Dangers of Fishy Seafood

Seafood is especially dangerous when not handled properly. It needs to be kept at the right temperature. Detective Foodsafe always worries about people who enjoy eating raw or under cooked seafood, especially pregnant women, young children and older adults. It is a common source of foodborne illness and everyone should follow these guidelines:

  • Fish should always smell fresh and not fishy, sour or like ammonia.
  • Whole fish should be firm with a shiny skin.
  • Fillets should have a consistent color with no dark spots.
  • The flesh should not have any dry spots or edges.
  • Most refrigerated/frozen seafood has date indicators and should not be used if these indicators are past due or expired.
  • Shellfish should only be purchased from an approved, certified vendor who meets national seafood safety controls (the processors certificate will be on the label).
  • Frozen seafood that has been thawed during shipping or handling should not be used.
  • Avoid torn or crushed packages or seafood with signs of frost as it might have been thawed and re-frozen. These products could be contaminated or stored at improper temperatures.
  • Use fresh, refrigerated seafood within 2 days or freeze in tightly wrapped containers.

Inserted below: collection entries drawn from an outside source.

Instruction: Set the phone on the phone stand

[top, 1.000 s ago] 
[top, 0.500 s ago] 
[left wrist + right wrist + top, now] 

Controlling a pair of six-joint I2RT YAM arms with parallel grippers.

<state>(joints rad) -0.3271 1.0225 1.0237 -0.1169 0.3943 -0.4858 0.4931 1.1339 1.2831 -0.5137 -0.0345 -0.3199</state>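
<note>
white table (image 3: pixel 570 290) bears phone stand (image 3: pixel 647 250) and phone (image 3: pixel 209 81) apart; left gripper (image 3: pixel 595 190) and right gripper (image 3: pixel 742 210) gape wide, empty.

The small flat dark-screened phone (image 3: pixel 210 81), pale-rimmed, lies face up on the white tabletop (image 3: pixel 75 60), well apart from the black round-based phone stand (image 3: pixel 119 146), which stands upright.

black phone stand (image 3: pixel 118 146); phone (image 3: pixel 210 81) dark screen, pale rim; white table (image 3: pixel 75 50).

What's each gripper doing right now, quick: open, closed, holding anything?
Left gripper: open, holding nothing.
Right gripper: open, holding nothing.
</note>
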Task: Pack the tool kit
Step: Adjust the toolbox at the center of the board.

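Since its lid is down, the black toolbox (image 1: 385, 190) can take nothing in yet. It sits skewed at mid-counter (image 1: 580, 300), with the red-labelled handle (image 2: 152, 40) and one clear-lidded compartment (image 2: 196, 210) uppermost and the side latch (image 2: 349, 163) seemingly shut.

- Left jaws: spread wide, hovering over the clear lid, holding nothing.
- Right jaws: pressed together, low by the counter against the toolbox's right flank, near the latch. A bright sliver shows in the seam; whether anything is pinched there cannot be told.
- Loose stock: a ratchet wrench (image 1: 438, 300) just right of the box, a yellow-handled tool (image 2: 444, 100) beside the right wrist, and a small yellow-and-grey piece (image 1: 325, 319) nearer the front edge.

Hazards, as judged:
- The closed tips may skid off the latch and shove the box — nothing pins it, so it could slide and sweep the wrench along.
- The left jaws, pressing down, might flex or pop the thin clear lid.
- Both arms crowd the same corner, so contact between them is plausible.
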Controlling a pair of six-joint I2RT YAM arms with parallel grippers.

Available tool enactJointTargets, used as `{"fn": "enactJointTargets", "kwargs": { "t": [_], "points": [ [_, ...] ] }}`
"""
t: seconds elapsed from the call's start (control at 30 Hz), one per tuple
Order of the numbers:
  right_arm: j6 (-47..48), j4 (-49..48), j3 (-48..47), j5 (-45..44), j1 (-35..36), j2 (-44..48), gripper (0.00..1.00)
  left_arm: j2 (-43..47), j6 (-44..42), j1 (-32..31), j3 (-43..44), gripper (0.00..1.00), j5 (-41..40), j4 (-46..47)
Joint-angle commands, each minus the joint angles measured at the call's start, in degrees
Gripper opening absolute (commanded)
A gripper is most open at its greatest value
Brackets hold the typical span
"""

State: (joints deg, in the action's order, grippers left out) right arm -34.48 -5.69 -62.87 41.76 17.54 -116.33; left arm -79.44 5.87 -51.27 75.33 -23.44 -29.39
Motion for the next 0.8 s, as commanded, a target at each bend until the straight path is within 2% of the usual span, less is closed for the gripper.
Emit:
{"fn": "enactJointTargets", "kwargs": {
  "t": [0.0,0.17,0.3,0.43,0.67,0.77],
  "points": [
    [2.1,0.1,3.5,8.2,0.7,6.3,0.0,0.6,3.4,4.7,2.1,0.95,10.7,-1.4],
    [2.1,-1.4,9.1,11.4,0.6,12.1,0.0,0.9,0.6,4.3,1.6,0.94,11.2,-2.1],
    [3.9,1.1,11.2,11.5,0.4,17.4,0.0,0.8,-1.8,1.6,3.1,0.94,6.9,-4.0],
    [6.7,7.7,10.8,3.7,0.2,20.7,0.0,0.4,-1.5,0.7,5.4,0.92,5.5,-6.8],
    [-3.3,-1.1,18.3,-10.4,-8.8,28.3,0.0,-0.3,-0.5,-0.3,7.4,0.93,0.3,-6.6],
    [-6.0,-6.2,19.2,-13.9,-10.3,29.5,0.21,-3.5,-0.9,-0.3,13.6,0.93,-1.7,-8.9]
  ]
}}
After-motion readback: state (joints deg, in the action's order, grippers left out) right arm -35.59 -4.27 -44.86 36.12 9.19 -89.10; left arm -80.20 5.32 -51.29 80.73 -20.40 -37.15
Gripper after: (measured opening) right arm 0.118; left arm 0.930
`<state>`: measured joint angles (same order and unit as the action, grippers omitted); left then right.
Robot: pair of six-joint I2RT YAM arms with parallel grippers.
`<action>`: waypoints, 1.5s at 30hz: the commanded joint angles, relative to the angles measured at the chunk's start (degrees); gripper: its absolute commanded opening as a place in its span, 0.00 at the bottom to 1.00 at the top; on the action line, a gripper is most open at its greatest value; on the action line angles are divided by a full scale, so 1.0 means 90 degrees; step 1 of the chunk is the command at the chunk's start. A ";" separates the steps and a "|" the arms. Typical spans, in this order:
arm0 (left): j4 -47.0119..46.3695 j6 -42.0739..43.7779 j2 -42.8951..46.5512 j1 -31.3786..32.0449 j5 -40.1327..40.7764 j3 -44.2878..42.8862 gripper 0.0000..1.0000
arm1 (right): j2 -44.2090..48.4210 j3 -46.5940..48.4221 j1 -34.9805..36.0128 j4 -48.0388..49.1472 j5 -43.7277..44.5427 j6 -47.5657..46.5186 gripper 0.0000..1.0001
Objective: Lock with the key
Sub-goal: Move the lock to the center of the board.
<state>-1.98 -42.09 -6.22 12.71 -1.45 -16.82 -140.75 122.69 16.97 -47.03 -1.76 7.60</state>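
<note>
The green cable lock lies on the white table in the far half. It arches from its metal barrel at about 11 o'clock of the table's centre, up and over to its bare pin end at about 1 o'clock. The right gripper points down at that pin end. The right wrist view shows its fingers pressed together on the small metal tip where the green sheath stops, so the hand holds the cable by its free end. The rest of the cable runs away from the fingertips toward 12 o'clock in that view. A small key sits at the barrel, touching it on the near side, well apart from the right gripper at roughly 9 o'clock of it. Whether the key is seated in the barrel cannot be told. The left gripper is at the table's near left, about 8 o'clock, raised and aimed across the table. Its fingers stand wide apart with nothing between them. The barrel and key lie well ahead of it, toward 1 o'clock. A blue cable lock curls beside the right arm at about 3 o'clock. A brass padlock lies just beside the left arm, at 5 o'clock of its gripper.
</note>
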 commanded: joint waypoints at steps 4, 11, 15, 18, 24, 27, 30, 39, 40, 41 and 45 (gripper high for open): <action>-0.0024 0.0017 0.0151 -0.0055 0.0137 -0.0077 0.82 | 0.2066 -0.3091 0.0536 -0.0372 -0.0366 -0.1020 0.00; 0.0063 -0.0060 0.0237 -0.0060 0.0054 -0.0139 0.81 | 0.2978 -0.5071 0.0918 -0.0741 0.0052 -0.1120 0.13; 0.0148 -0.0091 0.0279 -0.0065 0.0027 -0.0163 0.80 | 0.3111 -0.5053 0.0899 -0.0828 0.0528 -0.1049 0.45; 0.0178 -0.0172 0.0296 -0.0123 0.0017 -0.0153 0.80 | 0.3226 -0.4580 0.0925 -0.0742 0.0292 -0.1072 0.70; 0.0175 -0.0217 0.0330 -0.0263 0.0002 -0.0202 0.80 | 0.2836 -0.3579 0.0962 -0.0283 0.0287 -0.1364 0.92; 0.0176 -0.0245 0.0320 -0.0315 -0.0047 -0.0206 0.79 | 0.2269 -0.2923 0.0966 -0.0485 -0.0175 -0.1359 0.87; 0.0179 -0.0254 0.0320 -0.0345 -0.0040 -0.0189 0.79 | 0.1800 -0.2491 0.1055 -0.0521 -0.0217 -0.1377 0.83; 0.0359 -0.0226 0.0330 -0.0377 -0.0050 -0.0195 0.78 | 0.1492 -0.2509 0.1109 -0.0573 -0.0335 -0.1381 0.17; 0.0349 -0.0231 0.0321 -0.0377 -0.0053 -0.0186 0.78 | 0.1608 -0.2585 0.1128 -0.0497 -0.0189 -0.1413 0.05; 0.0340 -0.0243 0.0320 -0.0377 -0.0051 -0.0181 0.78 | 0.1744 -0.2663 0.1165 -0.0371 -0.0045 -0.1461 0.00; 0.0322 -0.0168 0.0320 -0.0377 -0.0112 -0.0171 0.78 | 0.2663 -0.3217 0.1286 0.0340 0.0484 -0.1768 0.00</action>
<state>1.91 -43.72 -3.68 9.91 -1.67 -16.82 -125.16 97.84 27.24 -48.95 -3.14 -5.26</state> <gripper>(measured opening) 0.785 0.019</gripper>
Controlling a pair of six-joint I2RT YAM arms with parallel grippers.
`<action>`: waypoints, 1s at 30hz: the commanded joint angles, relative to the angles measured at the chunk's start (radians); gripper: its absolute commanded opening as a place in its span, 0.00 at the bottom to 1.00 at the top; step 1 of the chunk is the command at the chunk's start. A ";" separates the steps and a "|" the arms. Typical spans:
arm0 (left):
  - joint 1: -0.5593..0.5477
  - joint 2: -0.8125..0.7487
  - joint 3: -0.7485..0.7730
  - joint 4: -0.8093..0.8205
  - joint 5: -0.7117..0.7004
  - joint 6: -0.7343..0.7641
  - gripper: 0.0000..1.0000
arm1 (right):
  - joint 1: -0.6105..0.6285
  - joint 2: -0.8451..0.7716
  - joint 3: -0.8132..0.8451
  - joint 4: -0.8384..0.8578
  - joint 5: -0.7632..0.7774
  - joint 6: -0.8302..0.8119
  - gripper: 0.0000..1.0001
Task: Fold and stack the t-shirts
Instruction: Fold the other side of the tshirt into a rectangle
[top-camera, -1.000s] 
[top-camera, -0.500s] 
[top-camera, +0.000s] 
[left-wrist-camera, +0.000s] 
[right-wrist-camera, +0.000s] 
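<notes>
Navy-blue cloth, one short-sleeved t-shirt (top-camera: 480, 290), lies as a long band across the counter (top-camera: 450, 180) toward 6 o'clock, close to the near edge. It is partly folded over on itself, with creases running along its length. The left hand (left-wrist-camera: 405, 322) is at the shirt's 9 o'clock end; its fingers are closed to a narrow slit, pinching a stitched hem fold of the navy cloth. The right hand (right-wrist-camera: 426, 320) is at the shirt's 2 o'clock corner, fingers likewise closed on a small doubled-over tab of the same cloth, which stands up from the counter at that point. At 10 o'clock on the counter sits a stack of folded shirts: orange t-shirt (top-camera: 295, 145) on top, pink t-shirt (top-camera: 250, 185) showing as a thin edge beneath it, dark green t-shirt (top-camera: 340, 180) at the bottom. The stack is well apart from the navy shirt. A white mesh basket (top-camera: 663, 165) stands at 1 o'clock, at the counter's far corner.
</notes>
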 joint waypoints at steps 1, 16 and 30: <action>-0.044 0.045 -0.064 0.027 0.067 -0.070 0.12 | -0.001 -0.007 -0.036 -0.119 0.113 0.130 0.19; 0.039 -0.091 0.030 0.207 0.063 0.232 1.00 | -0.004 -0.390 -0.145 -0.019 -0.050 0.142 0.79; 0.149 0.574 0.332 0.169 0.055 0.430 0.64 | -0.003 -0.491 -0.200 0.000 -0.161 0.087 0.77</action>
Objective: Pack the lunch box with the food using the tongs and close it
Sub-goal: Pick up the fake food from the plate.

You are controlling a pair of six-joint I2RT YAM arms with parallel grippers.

  • Raw and cooked seafood should always be stored separately. Avoid cross contamination between raw seafood and ready to eat foods. Keep work surfaces cleaned with hot water between raw and prepared foods. Always wash hands after handling raw seafood.
  • Cook seafood to an internal temperature of 145 degrees and test with food thermometer.
  • Keep cooked seafood out of the Temperature Danger Zone (40 – 140 degrees) and store leftovers within two hours.
  • If eating raw seafood, it is best to eat items that have been frozen to help kill microorganisms that are present. Freezing will not kill all harmful bacteria so it is safest to eat it cooked.